# Ubuntu 20.04 dropped today



## Solaris17 (Apr 24, 2020)

The new LTS is available for DL. Updates for server generally come a bit later (july?) in the form of 20.04.1 and I think they are sending out general updates in june.

Not that there aren't ways to force an update. In either case

If you want the bleeding edge iso.









						Enterprise Open Source and Linux | Ubuntu
					

Ubuntu is the modern, open source operating system on Linux for the enterprise server, desktop, cloud, and IoT.




					ubuntu.com


----------



## blobster21 (Apr 26, 2020)

i didn't have much time playing around with it, so far i have been focused on upgrading my ubuntu mate 18.04.4 to this 20.04 without breaking the nextcloud instance hosted on it.
I had to upgrade the former php7.2 server and dependencies to a version that matched the one found in ubuntu 20.04 (php7.4) in order to ease the transition.
It was a bit of a mess to make ends meet but i'm okay now.

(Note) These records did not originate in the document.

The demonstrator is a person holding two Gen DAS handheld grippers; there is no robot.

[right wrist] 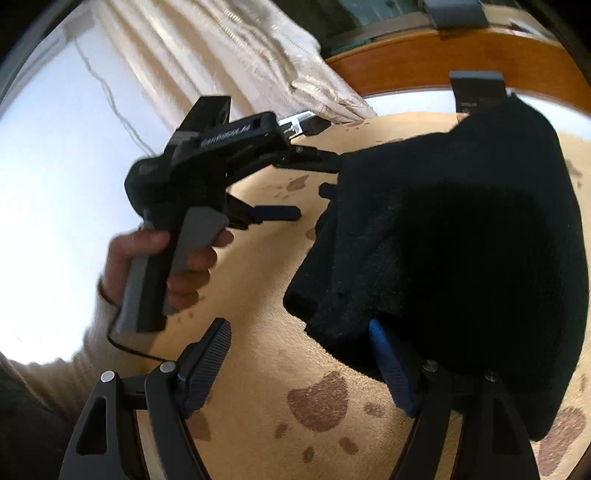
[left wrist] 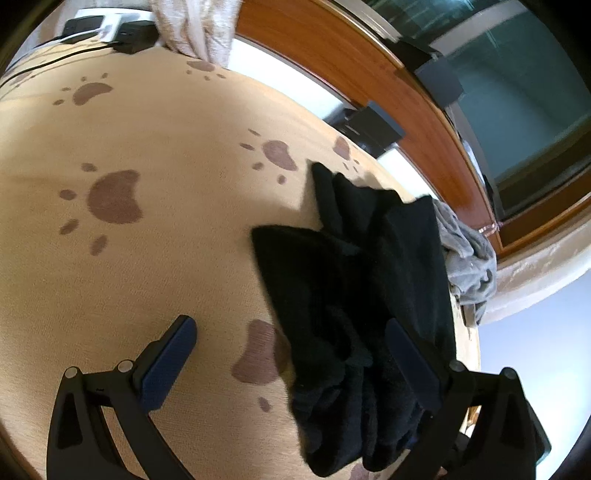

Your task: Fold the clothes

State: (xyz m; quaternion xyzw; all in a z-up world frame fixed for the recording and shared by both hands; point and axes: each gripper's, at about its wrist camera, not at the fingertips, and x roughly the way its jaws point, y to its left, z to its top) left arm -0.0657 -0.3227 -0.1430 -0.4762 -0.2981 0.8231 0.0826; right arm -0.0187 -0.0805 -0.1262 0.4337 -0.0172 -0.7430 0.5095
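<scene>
surface: tan blanket (left wrist: 166,277) w/ brown paw prints, spread flat; it carries the clothes.
black garment (left wrist: 354,295): dark knit piece, crumpled & partly bunched, seen on the blanket twd its right edge in the left wrist view. folds are stacked unevenly; one flap is spread twd the blanket's middle.
black garment, right wrist view (right wrist: 461,240): seen draped over the outer side of the right-hand finger, part of it raised off the blanket, lower hem hanging near a paw print.
grey garment (left wrist: 469,258): rumpled heap at the blanket's right edge, just beside the black piece, touching or partly under it; which one can't be told.
left gripper (left wrist: 291,350): fingers held wide apart, blue pads visible. left finger is over bare blanket; right finger is over the black cloth. nothing is pinched betw. the pads. in the right wrist view it is seen from the side, w/ its tips at the black garment's edge.
right gripper (right wrist: 299,354): fingers held wide apart. blue pad of one finger (right wrist: 384,354) is tucked under the black cloth's edge; other finger is over bare blanket. cloth is not squeezed betw. pads.
hand (right wrist: 162,266): wrapped around the left gripper's grey handle, cream sleeve at wrist, thin cable trailing below.
far edge: cream curtain (right wrist: 240,55) hung past the blanket's far edge; wooden window frame (left wrist: 369,74) behind.
far left corner: dark boxes & cables (left wrist: 122,33) set at the blanket's far corner.
</scene>
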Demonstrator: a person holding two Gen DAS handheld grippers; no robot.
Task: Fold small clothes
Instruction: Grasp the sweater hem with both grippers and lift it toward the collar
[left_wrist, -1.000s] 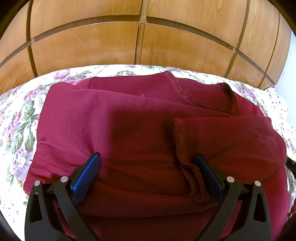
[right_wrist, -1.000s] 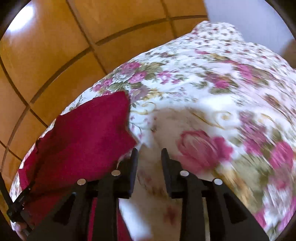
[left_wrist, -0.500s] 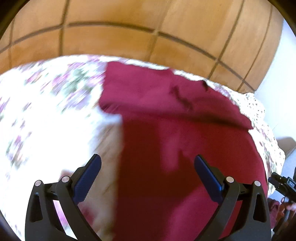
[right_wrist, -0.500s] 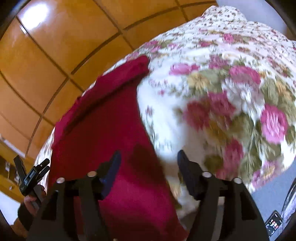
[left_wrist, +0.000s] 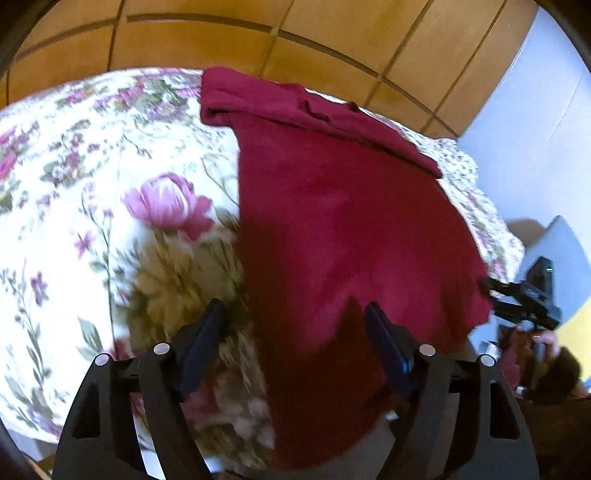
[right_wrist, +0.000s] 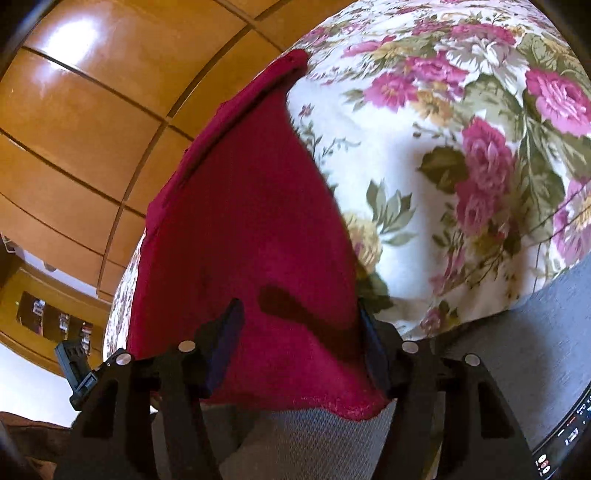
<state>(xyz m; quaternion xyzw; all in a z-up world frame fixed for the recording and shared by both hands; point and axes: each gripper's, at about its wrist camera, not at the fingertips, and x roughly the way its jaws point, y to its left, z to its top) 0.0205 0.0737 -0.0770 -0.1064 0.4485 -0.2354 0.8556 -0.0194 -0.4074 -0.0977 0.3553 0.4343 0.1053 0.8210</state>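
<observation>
The left tool (left_wrist: 295, 332) is wide open and holds nothing. The near edge of the red shirt (left_wrist: 343, 229) lies between its fingers, more toward the right finger (left_wrist: 384, 343), and hangs over the edge of the bed (left_wrist: 110, 221). The right tool (right_wrist: 299, 332) is wide open too and grips nothing. The shirt's near hem (right_wrist: 332, 406) sits between its two fingers. From there the red shirt (right_wrist: 240, 221) runs away across the flowery bed cover (right_wrist: 461, 147) to the wooden headboard (left_wrist: 258, 37), where its far end is folded over. No writing can be read; a small screen (right_wrist: 565, 439) at the corner is too blurry.
</observation>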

I also prepared the move from an older 17.04 vsftpd server to this same release too, this time on an hardware platform capable of running several vmware wokstation 15 guests.
I've add some issues with vmware not wanting to compile the vmmon.ko and vmnet.ko against the current kernel but that's been taken care of now.

if anything, Ubuntu Mate 20.04 became my main interest for the last 72hours


----------



## Solaris17 (Apr 26, 2020)

blobster21 said:


> i didn't have much time playing around with it, so far i have been focused on upgrading my ubuntu mate 18.04.4 to this 20.04 without breaking the nextcloud instance hosted on it.
> I add to upgrade the former php7.2 server and dependencies to a version that matched the one found in ubuntu 20.04 (php7.4) in order to ease the transition.
> It was a bit of a mess to make ends meet but i'm okay now.
> 
> ...



I myself am about to do like 4 migrations 

DNS server
Web server
DB server
Connectwise Control

all VMs that I have backed up but this will take up my last day off, wish me luck.


----------



## blobster21 (Apr 26, 2020)

Best of luck ! let us know how it went !!


----------



## Solaris17 (Apr 27, 2020)

Servers went well except control that got super angry. Reverted, I'll try to figure it out later.

Servers that succeeded

DNS
Grafana
DB Server
Web Server

Oddities

DNS server had issues with the LXD symlink. Deleted it and restarted dnsmasq and everything went fine.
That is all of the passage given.